> WORK INSTRUCTION
Keep to the lines from the one with "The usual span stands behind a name" through the end of the data, and write them out exactly.
━━━
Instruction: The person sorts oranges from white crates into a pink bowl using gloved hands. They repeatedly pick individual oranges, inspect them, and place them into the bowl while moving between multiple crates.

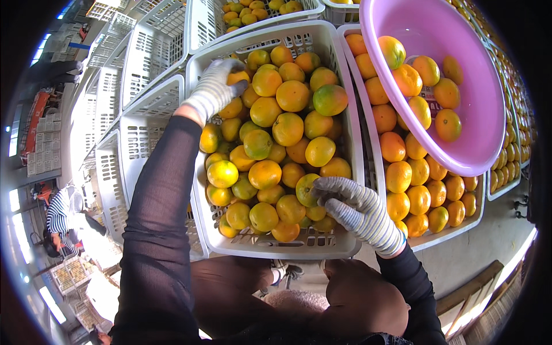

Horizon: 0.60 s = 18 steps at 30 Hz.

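A white plastic crate (pixel 284 250) of loose orange and greenish citrus fruits (pixel 265 82) stands before me. My left hand (pixel 220 86), in a grey-and-white striped knit glove, has its thumb and fingers around an orange fruit (pixel 238 77) at the crate's far left; whether it grips firmly is hard to tell. Near the crate's right front corner, my right hand (pixel 362 211), in a matching glove, touches a yellow-green citrus fruit (pixel 305 190) with curled fingers. To the right, a pink plastic basin (pixel 478 99) holding several citrus fruits rests tilted over a second crate (pixel 448 233) with fruits in rows.
White plastic crates (pixel 151 56) stand at the left, with no fruit visible in the nearest ones. Behind the middle crate is another crate holding fruits (pixel 254 13). More fruit-filled crates (pixel 509 142) line the far right. A person in a striped top (pixel 60 211) bends at the far left.
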Motion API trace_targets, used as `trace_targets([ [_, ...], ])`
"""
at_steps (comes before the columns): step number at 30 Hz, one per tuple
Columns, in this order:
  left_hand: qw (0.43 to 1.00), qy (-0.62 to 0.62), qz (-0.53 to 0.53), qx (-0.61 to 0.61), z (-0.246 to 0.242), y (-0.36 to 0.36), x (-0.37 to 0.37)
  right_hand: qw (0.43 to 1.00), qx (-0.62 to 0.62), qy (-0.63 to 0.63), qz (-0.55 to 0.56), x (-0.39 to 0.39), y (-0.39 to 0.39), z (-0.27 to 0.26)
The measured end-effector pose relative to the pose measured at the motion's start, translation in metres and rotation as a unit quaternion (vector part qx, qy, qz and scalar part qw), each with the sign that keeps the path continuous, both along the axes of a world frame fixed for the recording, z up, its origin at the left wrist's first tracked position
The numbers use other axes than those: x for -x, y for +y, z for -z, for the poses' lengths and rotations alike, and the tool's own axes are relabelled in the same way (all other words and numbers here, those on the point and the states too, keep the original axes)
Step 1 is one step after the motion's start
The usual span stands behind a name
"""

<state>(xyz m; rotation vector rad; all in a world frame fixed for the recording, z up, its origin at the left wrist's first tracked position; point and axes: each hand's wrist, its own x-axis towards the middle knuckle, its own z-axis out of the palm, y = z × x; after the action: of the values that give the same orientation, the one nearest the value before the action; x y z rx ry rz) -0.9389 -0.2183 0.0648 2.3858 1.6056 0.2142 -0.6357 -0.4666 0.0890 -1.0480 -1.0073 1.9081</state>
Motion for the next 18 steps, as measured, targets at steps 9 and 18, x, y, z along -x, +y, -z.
trace_targets([
  [9,0.863,-0.407,0.135,0.269,-0.07,-0.185,-0.077,0.917,0.238,0.32,-0.001,0.013,0.008,0.005],
  [18,0.995,0.032,-0.081,0.047,-0.007,-0.07,-0.001,0.868,0.288,0.395,0.087,0.015,-0.006,0.033],
])
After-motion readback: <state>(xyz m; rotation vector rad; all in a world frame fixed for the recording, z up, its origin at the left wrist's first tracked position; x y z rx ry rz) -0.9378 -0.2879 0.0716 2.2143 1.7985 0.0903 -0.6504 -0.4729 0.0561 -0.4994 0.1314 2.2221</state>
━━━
> OUTPUT
The usual span stands behind a name
"""

<state>(xyz m; rotation vector rad; all in a world frame fixed for the recording, z up, its origin at the left wrist's first tracked position; point and axes: each hand's wrist, its own x-axis towards the middle knuckle, its own z-axis out of the palm, y = z × x; after the action: of the values that give the same orientation, the one nearest the value before the action; x y z rx ry rz) -0.9389 -0.2183 0.0648 2.3858 1.6056 0.2142 -0.6357 -0.4666 0.0890 -1.0480 -1.0073 1.9081</state>
Motion for the next 18 steps, as measured, targets at steps 9 and 18, x, y, z along -x, +y, -z.
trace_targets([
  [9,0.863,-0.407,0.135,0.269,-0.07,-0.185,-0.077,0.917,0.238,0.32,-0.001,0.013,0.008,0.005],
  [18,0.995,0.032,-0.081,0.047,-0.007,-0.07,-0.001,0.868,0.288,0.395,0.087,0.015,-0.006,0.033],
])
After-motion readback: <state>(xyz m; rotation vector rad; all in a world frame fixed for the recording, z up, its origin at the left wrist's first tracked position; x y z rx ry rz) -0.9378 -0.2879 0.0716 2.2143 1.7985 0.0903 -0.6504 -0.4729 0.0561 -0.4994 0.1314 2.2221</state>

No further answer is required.